(WORK REQUIRED): With both ends included, repeat exactly the lines of the entries below from the one containing "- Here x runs" down to the one containing "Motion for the", and no others.
INPUT DATA: Begin
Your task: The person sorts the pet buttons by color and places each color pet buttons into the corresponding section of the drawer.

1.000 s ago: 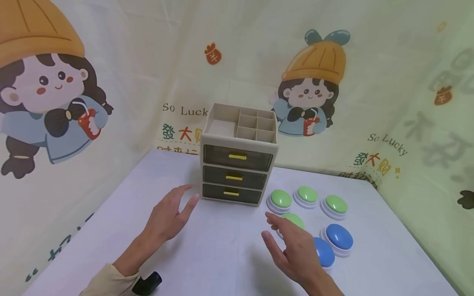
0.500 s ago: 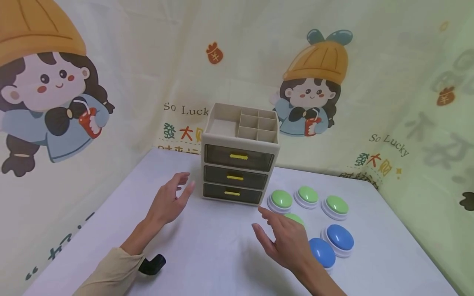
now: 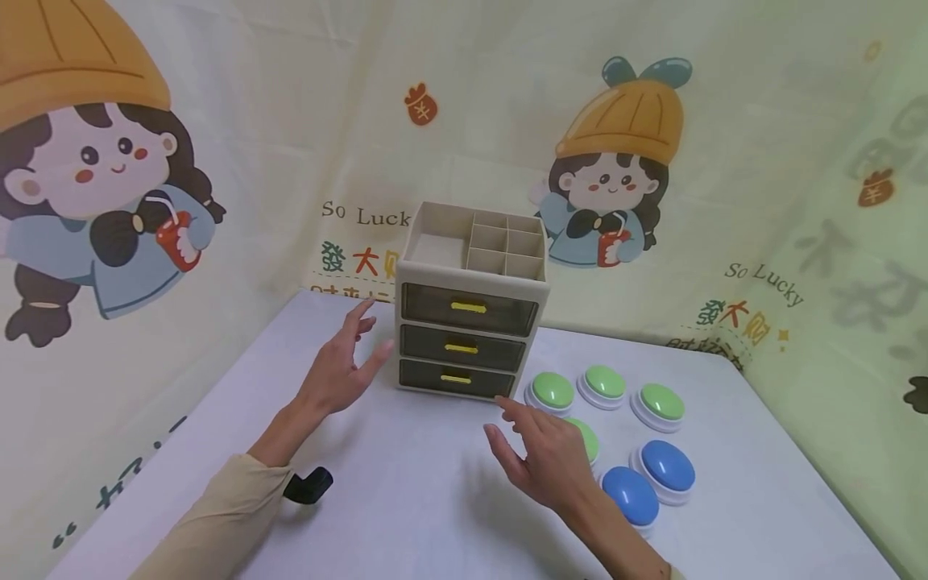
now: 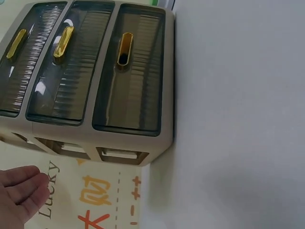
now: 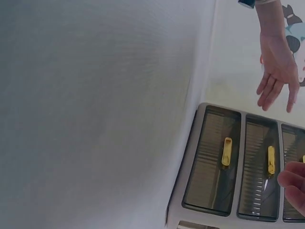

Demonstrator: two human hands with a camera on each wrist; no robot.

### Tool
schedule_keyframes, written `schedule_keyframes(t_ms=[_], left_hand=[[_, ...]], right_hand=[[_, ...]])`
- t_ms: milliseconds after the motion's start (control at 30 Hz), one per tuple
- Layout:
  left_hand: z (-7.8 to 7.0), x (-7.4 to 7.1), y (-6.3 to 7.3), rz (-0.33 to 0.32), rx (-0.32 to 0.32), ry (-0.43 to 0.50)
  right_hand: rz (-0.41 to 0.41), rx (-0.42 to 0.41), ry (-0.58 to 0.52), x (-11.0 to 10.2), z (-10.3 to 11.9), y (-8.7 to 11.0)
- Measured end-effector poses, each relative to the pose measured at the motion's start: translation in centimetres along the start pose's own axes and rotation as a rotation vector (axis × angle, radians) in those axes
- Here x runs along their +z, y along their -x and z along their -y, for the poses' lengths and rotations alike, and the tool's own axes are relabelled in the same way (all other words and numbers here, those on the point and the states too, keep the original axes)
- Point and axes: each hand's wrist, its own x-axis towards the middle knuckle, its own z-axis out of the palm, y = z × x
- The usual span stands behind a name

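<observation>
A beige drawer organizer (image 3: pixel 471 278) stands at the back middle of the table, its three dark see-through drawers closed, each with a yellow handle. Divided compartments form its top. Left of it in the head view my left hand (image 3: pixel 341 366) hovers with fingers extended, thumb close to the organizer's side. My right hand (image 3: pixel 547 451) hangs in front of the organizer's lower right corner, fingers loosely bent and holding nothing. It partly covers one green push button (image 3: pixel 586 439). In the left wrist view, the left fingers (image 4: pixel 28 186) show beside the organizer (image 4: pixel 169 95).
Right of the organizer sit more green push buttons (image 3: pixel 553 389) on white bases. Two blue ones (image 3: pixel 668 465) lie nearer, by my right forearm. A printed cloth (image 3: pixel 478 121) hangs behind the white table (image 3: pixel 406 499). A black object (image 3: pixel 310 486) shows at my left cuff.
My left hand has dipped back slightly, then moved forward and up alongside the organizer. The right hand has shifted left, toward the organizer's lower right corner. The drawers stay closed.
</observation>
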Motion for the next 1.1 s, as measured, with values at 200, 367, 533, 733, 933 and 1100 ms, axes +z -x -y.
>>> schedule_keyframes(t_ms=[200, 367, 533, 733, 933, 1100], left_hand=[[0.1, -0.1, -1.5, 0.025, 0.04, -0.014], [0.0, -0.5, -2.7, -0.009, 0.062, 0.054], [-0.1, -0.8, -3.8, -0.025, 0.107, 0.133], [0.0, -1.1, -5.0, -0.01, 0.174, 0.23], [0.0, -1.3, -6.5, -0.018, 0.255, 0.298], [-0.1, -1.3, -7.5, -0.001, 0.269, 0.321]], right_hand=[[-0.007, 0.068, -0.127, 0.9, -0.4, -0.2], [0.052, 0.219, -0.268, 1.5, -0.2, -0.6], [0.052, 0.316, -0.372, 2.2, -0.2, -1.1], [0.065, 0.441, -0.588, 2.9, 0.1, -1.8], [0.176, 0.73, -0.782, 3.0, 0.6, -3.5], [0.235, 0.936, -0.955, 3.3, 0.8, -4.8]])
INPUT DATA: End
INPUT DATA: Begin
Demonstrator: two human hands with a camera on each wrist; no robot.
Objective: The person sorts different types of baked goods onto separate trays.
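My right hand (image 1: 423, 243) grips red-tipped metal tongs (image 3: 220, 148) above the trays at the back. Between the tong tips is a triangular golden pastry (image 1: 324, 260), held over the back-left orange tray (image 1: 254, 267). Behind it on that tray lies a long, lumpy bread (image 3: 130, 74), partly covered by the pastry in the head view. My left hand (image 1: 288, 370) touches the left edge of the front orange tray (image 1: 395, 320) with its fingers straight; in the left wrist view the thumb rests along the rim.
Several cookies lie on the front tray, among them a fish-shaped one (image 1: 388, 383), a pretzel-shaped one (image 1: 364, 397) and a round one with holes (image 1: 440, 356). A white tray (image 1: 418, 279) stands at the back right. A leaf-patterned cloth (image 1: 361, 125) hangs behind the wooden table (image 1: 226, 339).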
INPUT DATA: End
(ANSWER FOR THE TASK):
- Here x runs along their +z, y along their -x and z along their -y, for the poses' lengths and rotations alike, and the tool's own axes are relabelled in the same way (all other words and numbers here, those on the point and the states too, keep the original axes)
- Point and axes: each hand's wrist, its own x-axis towards the middle knuckle, its own z-axis out of the palm, y = z × x
- The usual span stands behind a name

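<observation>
A beige drawer organizer (image 3: pixel 471 278) stands at the back middle of the table, its three dark see-through drawers closed, each with a yellow handle. Divided compartments form its top. Left of it in the head view my left hand (image 3: pixel 341 366) hovers with fingers extended, thumb close to the organizer's side. My right hand (image 3: pixel 547 451) hangs in front of the organizer's lower right corner, fingers loosely bent and holding nothing. It partly covers one green push button (image 3: pixel 586 439). In the left wrist view, the left fingers (image 4: pixel 28 186) show beside the organizer (image 4: pixel 169 95).
Right of the organizer sit more green push buttons (image 3: pixel 553 389) on white bases. Two blue ones (image 3: pixel 668 465) lie nearer, by my right forearm. A printed cloth (image 3: pixel 478 121) hangs behind the white table (image 3: pixel 406 499). A black object (image 3: pixel 310 486) shows at my left cuff.
My left hand has dipped back slightly, then moved forward and up alongside the organizer. The right hand has shifted left, toward the organizer's lower right corner. The drawers stay closed.
</observation>
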Motion for the next 1.1 s, as measured, with values at 200, 367, 533, 733, 933 and 1100 ms, axes +z -x -y.

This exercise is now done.